I hesitate to rank it with Texas Chainsaw Massacre and Last House on the Left (one of the movie’s later distributors slapped the “Last House” title on it; Watkins’ preferred title was The Cuckoo Clocks of Hell), and I really wouldn’t, but it has some of the same grimy atmosphere — the sweat and stink of a bunch of crazy people making balls-out horror for no money. Watkins has said he was flying on crystal meth during much of the shooting, and it shows.
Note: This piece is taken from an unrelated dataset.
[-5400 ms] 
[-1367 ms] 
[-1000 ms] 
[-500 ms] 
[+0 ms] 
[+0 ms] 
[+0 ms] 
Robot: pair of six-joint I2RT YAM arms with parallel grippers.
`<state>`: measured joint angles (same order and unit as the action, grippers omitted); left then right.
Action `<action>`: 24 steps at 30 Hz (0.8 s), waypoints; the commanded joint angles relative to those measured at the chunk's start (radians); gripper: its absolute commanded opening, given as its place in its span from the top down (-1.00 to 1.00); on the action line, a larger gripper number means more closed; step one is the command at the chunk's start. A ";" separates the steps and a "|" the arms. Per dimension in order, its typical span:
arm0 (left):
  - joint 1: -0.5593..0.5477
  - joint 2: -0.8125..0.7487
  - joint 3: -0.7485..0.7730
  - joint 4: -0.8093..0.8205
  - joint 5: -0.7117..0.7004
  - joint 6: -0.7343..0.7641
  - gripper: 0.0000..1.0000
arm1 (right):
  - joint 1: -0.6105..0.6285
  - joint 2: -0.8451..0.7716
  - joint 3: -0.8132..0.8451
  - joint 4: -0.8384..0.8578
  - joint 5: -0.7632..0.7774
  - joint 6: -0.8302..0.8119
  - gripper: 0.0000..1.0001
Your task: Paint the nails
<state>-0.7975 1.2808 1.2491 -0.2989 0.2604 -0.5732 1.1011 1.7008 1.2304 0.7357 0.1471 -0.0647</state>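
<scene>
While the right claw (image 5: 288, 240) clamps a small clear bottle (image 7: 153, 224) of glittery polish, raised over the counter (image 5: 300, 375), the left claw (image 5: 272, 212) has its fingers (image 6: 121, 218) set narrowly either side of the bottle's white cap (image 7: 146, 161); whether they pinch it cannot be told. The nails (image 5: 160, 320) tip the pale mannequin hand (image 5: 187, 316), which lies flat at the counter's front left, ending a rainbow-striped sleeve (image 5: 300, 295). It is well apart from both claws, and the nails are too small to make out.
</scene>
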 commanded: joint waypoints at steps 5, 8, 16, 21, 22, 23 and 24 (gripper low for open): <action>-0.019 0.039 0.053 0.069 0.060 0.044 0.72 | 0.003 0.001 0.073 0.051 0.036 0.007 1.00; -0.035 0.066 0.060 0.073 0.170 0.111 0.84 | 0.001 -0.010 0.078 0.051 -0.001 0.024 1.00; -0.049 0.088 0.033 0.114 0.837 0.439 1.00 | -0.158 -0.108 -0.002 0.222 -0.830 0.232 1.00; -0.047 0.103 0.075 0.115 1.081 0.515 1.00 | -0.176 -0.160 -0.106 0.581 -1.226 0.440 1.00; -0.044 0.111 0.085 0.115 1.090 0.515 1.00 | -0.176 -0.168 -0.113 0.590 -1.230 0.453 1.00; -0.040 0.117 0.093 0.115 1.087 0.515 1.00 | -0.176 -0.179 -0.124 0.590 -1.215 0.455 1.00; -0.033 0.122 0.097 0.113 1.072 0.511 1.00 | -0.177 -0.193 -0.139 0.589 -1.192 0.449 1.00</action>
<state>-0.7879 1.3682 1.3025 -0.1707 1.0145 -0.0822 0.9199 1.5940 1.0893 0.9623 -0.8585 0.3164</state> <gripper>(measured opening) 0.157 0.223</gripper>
For years, fans had to make do with cut versions or ninth-generation bootlegs; Barrel Entertainment’s DVD (now out of print) restores the infamous disembowelling scene and the bit where a man is forced to fellate a deer hoof (um, yeah), and though the package claims that the transfer has “optimal image quality,” it still looks scratchy and crappy. Which is sort of how a movie like this should look.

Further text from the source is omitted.